» **Exercise aim**: In the entries below, find the lines with the word "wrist" and copy them.

» **Material shown**:
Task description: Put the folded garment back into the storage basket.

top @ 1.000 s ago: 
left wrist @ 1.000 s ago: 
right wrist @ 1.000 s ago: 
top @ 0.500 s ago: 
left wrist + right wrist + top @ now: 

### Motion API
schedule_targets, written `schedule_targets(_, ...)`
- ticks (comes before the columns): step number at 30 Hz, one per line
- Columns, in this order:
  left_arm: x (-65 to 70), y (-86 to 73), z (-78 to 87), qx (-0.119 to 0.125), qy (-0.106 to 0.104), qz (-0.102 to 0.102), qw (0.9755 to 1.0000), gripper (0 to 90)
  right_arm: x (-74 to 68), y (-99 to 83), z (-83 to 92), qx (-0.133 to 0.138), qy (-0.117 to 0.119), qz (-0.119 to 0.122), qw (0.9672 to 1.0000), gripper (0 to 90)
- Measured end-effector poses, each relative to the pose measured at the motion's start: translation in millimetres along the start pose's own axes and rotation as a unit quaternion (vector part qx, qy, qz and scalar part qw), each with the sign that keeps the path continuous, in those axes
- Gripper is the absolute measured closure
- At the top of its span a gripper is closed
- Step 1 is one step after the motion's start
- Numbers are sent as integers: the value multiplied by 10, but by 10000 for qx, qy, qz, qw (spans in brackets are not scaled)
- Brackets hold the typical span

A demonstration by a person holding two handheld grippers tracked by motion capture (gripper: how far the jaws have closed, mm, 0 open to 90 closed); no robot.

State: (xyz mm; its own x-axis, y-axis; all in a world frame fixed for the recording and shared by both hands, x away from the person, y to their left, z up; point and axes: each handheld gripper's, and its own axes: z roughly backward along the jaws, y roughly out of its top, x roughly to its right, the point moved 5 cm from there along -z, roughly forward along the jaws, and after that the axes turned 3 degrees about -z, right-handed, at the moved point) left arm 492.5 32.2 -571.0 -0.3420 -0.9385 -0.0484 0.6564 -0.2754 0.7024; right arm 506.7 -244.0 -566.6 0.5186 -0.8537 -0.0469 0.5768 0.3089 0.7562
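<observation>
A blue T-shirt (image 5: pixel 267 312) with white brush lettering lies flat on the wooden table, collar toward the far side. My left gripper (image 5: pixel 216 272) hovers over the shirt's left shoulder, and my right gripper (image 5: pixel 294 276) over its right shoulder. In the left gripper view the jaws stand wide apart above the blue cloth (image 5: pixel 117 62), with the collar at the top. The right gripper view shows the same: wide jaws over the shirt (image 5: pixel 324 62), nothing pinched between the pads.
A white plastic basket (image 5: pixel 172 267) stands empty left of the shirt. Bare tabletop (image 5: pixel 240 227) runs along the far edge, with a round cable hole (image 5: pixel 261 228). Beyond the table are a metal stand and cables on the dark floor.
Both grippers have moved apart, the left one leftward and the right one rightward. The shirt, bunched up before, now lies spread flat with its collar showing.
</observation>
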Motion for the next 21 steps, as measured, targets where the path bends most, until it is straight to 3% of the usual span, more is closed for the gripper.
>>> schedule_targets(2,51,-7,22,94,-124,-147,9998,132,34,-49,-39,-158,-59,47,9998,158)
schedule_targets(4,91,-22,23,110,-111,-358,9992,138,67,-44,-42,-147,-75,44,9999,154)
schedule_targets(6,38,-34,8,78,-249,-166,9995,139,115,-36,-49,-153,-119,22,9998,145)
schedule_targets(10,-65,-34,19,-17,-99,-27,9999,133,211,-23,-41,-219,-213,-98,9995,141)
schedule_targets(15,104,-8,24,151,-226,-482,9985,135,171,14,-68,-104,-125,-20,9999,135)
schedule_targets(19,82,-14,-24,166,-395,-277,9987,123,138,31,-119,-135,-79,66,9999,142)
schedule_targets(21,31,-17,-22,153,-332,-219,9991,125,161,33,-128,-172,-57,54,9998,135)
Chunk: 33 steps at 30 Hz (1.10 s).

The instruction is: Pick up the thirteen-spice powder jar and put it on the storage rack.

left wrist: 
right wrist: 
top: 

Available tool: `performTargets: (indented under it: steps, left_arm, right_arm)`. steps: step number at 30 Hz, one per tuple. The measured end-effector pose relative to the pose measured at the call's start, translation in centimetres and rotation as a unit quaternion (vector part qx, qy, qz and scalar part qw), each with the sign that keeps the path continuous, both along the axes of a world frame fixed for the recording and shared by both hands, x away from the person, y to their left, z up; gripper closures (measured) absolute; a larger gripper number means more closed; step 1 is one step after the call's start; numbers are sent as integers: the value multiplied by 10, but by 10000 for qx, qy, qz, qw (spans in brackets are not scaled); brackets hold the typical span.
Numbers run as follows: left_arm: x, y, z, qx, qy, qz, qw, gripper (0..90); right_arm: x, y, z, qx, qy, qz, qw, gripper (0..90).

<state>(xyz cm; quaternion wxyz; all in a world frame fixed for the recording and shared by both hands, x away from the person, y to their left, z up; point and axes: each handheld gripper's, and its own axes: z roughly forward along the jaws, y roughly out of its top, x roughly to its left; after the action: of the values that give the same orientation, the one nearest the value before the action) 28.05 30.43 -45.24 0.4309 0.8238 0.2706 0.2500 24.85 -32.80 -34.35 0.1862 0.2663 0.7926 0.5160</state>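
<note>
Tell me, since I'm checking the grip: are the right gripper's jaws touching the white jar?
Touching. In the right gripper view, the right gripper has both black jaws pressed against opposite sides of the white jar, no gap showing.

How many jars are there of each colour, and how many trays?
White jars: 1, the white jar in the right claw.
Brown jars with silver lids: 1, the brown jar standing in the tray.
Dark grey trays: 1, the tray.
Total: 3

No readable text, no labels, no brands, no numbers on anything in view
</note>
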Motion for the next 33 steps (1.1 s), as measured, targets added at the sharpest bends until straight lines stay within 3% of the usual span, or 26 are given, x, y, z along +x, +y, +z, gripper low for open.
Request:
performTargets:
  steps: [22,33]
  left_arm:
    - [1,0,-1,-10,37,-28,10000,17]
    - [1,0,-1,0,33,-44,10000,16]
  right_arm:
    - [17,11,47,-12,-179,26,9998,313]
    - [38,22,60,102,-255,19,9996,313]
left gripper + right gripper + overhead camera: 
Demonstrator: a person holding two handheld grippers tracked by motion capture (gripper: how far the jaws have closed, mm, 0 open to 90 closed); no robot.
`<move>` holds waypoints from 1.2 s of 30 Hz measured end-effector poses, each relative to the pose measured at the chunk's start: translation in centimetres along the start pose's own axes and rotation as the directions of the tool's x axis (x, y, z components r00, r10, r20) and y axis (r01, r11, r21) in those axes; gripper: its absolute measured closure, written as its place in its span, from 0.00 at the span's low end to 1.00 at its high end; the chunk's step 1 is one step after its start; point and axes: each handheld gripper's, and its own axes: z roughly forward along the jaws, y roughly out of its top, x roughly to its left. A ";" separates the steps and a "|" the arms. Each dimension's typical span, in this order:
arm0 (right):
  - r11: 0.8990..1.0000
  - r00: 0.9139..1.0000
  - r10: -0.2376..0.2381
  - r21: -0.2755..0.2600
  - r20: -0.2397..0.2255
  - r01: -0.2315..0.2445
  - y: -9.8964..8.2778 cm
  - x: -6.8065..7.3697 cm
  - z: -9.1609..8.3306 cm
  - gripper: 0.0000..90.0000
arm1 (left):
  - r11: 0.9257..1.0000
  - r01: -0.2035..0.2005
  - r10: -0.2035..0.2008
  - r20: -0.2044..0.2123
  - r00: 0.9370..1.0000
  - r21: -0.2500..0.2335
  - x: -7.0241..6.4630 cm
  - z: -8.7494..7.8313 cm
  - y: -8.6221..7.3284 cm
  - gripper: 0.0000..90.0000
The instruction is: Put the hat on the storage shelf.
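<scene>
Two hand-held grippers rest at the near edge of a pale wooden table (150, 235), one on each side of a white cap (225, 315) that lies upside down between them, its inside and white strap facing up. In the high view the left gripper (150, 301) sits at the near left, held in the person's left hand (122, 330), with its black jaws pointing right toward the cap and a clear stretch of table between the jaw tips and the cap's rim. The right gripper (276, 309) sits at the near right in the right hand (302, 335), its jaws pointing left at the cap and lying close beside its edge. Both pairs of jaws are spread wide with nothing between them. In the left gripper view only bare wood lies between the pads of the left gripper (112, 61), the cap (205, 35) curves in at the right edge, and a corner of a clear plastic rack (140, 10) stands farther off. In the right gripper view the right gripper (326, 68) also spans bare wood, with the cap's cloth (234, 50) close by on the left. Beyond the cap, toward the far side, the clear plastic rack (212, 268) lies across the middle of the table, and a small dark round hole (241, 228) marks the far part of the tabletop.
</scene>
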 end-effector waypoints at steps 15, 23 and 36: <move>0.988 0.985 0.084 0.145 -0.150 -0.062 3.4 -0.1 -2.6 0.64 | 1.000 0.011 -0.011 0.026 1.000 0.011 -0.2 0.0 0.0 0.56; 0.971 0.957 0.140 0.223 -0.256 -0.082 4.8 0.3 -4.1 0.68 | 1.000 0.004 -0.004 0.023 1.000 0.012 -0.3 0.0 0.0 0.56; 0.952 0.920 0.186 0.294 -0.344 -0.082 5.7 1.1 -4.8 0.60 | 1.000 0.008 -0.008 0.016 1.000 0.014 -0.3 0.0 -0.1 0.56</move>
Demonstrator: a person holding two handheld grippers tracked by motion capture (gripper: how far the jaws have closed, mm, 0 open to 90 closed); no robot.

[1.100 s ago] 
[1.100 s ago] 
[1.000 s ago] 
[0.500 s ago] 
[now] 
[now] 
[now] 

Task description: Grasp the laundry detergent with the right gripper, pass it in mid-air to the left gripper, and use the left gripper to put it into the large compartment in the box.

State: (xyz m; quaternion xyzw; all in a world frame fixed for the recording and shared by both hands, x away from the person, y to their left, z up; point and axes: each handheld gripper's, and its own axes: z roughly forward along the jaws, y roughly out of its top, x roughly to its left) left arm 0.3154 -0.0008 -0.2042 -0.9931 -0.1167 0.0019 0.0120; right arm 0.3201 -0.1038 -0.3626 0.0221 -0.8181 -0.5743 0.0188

» **Written reply**:
left wrist @ 1.000 s ago: 
right wrist @ 1.000 s ago: 
left wrist + right wrist + top @ now: 
left wrist: 
right wrist: 

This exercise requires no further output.